(Beginning of GIVEN INFORMATION)
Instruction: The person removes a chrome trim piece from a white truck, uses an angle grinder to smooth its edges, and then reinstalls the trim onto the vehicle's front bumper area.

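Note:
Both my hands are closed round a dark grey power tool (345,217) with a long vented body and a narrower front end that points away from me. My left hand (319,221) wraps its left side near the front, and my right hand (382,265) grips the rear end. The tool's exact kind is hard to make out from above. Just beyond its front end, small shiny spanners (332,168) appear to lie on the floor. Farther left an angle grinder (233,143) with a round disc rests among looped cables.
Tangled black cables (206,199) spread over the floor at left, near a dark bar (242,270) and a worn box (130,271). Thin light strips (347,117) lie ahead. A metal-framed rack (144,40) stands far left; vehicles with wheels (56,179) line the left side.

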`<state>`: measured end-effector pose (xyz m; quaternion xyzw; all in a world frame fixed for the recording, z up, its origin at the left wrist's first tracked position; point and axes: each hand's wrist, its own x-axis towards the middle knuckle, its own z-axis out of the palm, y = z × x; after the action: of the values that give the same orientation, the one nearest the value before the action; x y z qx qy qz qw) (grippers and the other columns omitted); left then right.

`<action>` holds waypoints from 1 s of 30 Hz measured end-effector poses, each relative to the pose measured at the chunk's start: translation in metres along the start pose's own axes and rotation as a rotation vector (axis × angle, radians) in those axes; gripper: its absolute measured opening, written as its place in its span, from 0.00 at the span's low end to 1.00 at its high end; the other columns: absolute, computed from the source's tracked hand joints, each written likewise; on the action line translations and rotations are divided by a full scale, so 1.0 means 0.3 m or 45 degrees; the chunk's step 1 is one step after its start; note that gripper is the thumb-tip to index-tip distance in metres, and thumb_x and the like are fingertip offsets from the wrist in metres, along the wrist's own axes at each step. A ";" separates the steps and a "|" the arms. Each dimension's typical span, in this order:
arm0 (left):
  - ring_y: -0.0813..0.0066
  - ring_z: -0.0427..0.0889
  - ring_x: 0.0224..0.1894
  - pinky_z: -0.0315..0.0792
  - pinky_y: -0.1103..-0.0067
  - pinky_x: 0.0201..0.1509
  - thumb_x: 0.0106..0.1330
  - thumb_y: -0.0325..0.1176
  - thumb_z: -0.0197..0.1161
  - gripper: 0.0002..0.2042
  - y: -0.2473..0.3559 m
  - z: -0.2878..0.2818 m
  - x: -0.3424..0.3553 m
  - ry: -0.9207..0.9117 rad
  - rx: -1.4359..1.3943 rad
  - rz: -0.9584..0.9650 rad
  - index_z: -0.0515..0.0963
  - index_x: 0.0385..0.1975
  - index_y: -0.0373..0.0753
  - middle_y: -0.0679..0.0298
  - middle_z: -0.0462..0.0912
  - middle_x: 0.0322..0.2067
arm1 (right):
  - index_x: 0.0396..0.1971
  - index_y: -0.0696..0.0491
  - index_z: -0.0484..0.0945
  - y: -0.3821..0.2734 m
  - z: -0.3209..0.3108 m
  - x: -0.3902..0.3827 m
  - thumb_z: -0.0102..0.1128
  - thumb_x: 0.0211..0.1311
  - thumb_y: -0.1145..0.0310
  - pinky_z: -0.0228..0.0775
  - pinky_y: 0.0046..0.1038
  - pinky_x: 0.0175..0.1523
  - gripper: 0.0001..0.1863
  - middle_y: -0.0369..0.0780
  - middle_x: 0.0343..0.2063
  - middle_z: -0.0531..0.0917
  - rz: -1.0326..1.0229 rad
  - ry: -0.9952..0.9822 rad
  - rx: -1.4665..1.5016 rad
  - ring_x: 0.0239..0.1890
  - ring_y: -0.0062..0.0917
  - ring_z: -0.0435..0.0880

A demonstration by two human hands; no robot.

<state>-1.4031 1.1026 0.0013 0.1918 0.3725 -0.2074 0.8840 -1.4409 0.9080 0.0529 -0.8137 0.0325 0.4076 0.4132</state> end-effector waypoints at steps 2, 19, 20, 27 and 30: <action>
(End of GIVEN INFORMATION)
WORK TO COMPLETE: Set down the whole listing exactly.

COMPLETED EXERCISE:
Instruction: The person removes a chrome trim piece from a white truck, uses an angle grinder to smooth its edges, and then reinstalls the trim onto the vehicle's front bumper area.

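Note:
Both my hands are closed round a dark grey power tool (345,217) with a long vented body and a narrower front end that points away from me. My left hand (319,221) wraps its left side near the front, and my right hand (382,265) grips the rear end. The tool's exact kind is hard to make out from above. Just beyond its front end, small shiny spanners (332,168) appear to lie on the floor. Farther left an angle grinder (233,143) with a round disc rests among looped cables.
Tangled black cables (206,199) spread over the floor at left, near a dark bar (242,270) and a worn box (130,271). Thin light strips (347,117) lie ahead. A metal-framed rack (144,40) stands far left; vehicles with wheels (56,179) line the left side.
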
`<state>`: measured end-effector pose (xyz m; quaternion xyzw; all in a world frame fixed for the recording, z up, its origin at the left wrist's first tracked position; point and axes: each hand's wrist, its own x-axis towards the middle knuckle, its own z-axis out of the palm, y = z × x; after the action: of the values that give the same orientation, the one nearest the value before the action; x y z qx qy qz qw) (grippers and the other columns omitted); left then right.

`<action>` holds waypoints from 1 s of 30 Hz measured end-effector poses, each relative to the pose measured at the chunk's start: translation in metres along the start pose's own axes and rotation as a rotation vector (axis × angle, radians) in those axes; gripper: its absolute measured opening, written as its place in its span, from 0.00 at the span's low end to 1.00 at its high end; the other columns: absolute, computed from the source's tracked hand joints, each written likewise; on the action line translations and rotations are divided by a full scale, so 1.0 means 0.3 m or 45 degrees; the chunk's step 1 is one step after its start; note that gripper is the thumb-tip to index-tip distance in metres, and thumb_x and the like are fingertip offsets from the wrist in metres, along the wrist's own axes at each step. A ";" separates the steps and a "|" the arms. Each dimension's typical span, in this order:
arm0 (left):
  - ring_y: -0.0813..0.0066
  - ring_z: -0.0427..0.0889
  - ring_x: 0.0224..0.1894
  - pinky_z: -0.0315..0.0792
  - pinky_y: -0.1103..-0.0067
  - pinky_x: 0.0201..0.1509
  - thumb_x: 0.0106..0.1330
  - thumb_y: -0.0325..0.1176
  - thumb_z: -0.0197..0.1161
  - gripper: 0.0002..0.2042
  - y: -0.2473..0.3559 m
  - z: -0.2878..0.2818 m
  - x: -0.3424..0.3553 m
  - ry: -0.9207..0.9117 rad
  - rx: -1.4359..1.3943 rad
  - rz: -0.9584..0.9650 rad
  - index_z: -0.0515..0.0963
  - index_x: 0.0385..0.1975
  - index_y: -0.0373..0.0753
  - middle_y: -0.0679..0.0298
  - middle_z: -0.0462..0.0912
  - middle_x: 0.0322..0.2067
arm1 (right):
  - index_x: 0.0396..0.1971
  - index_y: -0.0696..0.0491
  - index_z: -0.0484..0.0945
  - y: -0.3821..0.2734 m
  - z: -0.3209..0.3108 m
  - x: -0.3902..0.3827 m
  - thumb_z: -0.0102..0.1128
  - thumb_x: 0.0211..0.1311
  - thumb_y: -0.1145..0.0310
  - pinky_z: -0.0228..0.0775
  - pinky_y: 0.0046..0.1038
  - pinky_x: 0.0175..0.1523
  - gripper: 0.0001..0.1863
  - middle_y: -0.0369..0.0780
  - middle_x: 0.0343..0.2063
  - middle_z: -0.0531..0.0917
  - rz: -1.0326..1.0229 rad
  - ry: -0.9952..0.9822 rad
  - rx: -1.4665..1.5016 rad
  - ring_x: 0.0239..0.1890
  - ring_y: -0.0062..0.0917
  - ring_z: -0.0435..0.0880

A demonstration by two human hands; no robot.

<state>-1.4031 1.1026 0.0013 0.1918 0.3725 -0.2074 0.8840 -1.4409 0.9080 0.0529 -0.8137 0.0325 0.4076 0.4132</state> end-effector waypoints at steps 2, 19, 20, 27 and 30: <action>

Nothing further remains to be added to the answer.